Winning the War of Words (Page 1 of 2)

October 4, 2006
By: Ralph Hutchison

Speaking at the Georgia Public Policy Foundation on September 8, 2006, our President, George W. Bush, declared “America is safer, and America is winning the war on terror.”

This was three days before the anniversary of the terrorist attacks on September 11, and the speech in Georgia was one of a series delivered by the President in recent weeks to reassure a doubting public in time for the November elections that Republican leadership—his leadership—is what we need. The proof? We are winning the war on terror.

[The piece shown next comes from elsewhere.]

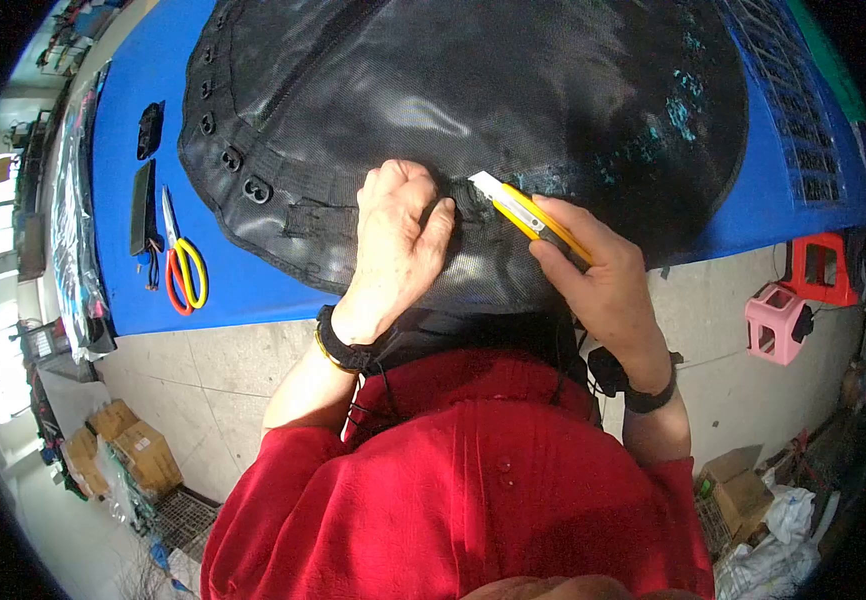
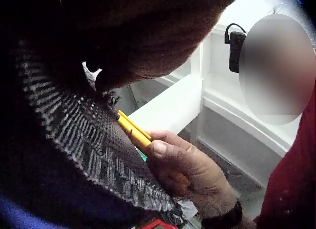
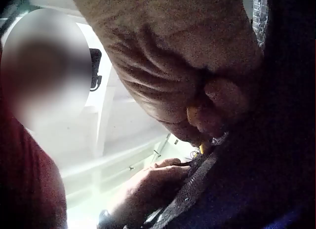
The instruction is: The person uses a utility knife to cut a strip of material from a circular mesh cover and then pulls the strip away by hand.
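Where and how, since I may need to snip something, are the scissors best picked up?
Best by the red and yellow handles, coming from the person's side, probably with the left hand, which is nearer. The scissors lie flat on the blue table, handles towards the person, blades pointing away.

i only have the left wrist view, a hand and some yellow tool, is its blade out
Observer: Yes, in the head view a pale blade shows at the front of the yellow knife in the right hand.
Operator: where's the other hand from that blade
Observer: Close by on its left: the left hand has its curled fingers on the black mesh.
Operator: any other cutting tool around
Observer: Scissors lie on the blue table, beyond the left edge of the mesh.
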The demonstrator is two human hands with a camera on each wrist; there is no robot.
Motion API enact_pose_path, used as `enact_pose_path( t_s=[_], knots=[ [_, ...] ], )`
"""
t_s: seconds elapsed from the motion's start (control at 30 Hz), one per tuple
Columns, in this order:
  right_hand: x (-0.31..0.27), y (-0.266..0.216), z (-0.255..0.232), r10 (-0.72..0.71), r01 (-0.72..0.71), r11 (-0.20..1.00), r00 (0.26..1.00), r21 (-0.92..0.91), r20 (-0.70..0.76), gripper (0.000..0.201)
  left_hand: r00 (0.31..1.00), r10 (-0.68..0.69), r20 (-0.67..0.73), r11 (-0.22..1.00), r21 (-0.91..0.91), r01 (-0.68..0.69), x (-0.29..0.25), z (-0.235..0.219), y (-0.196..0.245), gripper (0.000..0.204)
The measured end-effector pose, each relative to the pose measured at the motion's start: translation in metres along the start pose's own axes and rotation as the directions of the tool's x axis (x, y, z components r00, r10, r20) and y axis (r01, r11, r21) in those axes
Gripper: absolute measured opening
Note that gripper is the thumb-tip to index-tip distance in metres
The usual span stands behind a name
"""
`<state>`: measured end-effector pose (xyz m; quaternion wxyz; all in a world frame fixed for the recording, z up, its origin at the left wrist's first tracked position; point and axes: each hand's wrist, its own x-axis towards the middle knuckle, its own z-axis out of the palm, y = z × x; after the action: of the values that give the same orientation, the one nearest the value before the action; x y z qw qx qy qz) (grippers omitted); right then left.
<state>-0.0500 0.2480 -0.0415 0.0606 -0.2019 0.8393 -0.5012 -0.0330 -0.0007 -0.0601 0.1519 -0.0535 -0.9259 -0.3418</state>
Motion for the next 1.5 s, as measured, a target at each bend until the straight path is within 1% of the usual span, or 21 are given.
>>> enact_pose_path(
  t_s=[0.1,0.2,0.43,0.53,0.6,0.63,0.7,0.83,0.9,1.0,1.1,1.2,1.3,1.4,1.5],
  knots=[
    [0.001,0.0,-0.002,-0.017,0.017,1.0,1.0,-0.018,0.009,0.04,1.0,-0.004,-0.004,1.0,-0.005,0.004,0.0,0.0,0.0,0.015],
    [0.001,-0.003,-0.01,0.062,-0.061,0.998,0.992,-0.012,0.106,0.04,1.0,-0.007,-0.008,1.0,-0.011,0.007,0.0,0.0,0.0,0.015],
    [-0.005,-0.002,-0.006,0.028,-0.029,0.999,0.997,0.016,0.068,0.04,1.0,0.0,-0.017,1.0,-0.012,0.0,0.0,0.0,0.0,0.016],
    [-0.005,-0.002,-0.005,0.028,-0.029,1.0,0.998,0.006,0.057,0.04,1.0,-0.022,-0.014,0.998,-0.056,0.021,0.0,0.0,0.0,0.014],
    [-0.007,-0.004,-0.004,0.048,-0.048,0.999,0.997,0.0,0.056,0.04,0.998,-0.06,-0.016,0.997,-0.044,0.059,0.0,0.0,0.002,0.018],
    [-0.008,-0.003,-0.003,0.008,-0.006,0.999,0.999,-0.032,0.038,0.041,0.997,-0.079,-0.018,0.996,-0.039,0.078,0.0,0.0,0.003,0.021],
    [-0.009,-0.001,-0.001,-0.074,0.075,0.992,0.997,-0.098,0.007,0.043,0.997,-0.058,-0.044,0.997,-0.048,0.056,0.001,0.001,0.005,0.023],
    [-0.013,-0.008,-0.002,-0.105,0.109,0.967,0.994,-0.23,0.031,0.046,0.996,-0.063,-0.067,0.997,-0.049,0.06,0.001,0.004,0.007,0.025],
    [-0.013,-0.014,-0.002,-0.108,0.119,0.944,0.993,-0.309,0.054,0.046,0.996,-0.061,-0.069,0.998,-0.019,0.06,0.001,0.005,0.006,0.023],
    [-0.015,-0.013,-0.003,-0.175,0.19,0.898,0.982,-0.397,0.073,0.047,0.997,-0.067,-0.037,0.998,-0.016,0.066,0.001,0.003,0.006,0.02],
    [-0.015,-0.015,-0.004,-0.122,0.146,0.912,0.989,-0.383,0.088,0.048,0.998,-0.059,-0.016,0.998,-0.004,0.059,0.001,0.003,0.005,0.018],
    [-0.017,-0.002,0.003,-0.1,0.096,0.977,0.995,-0.189,-0.011,0.048,0.999,-0.044,-0.02,0.999,0.005,0.044,0.002,0.005,0.005,0.017],
    [-0.017,-0.003,0.001,-0.079,0.075,0.987,0.997,-0.144,-0.026,0.046,0.999,-0.042,-0.019,0.999,0.01,0.042,0.003,0.004,0.006,0.016],
    [-0.016,-0.007,-0.004,0.013,-0.011,0.995,1.0,-0.094,0.023,0.045,0.999,-0.032,-0.021,0.999,0.015,0.032,0.003,0.004,0.005,0.015],
    [-0.014,-0.007,0.0,-0.007,0.007,0.996,1.0,-0.093,0.006,0.044,0.999,-0.027,-0.02,0.999,0.018,0.027,0.003,0.004,0.006,0.015]
  ],
)
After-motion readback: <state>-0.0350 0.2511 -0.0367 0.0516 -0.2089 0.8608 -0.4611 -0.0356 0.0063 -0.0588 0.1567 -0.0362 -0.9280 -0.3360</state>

Insiders all agree that George W. Bush follows the political strategies mapped out for him by Karl Rove, widely hailed as a political genius, mastermind of Republican electoral strategy, and Man Behind the Throne. But unbeknownst to most of the Beltway crowd is that Karl Rove actually gets his power from a secret, mystical source, none other than the tragic Mother Goose character Humpty Dumpty.

Here’s Humpty, in a cameo appearance in Lewis Carroll’s Through the Looking Glass: “‘When I use a word,’ Humpty Dumpty said in rather a scornful tone, ‘it means just what I choose it to mean—neither more nor less.’”

This is a handy rule for all politicians, though not all are so brazen as Bush about using it. Take, for instance, the word “winning” in his declaration that we are winning the war on terror. He’s been making this claim since at least August 31, 2004 when he said “Make no mistake about it, we are winning and we will win.”

Only now, at the end of September 2006, we learn that the National Intelligence Estimate, the combined wisdom of all 16 intelligence agencies of the U.S. government, advised the President in April of this year—five months ago—that we were not winning the war on terror, at least not the way people usually think of winning, whether winning means achieving your goals or defeating your opponent. In Iraq, the intelligence community advised the President in April, the war is increasing the terror threat to the U.S., not decreasing it.

No doubt the President discussed this unpleasant news with his chief adviser, Karl Rove, who immediately began channeling Humpty Dumpty. “Mr. President,” Humpty/Karl says, “this is a win.”

“I like it, Dumpmeister. I don’t understand it, but I like it. How do we spin this as a win?” Bush says.

“We don’t spin,” says Humpty/Karl, “we declare. You are the Declarer, Mr. President. You declare we are winning.”

“I thought I was the Decider,” Bush says.

“You are. The Decider and the Declarer. So you decide we’re winning, no matter what those I-Heads say. And you declare it. We are winning. Declare it.”

“We are winning,” says Bush, but you can hear the doubt in his voice. “But the Intelligence Estimate—”

“Who needs intelligence!” Humpty/Karl roars, getting impatient. “We have words. And words mean what we say they mean.” He pulls out his shiny pocket watch.

“They do?” asks the President, “Hey, that’s pretty neat.”

“Stay the course,” says Humpty/Karl, now waving his timepiece slowly back and forth in front of the President’s face. “We are winning. Stay the course. We are winning. Stay the course.”

“We are winning,” Bush says, with growing conviction. “Stay the course.”

And so we are. Those who don’t agree, our President declared after the Intelligence Chief’s memo was leaked, are either naive or stupid.

The one slight problem with this approach is that words are not as flexible as the President wishes, and when they are treated as though their meanings can be changed on a whim, they lose their meaning altogether. And eventually their power.

Not yet, though.

Take the discussion over using torture on terror suspects to extract information. Senator John McCain, himself once subjected to inhuman treatment at the hands of enemy combatants in Vietnam, took a hard line in the Senate. The U.S. would not countenance torture, would not back away from the Geneva Conventions, would continue to uphold basic human rights.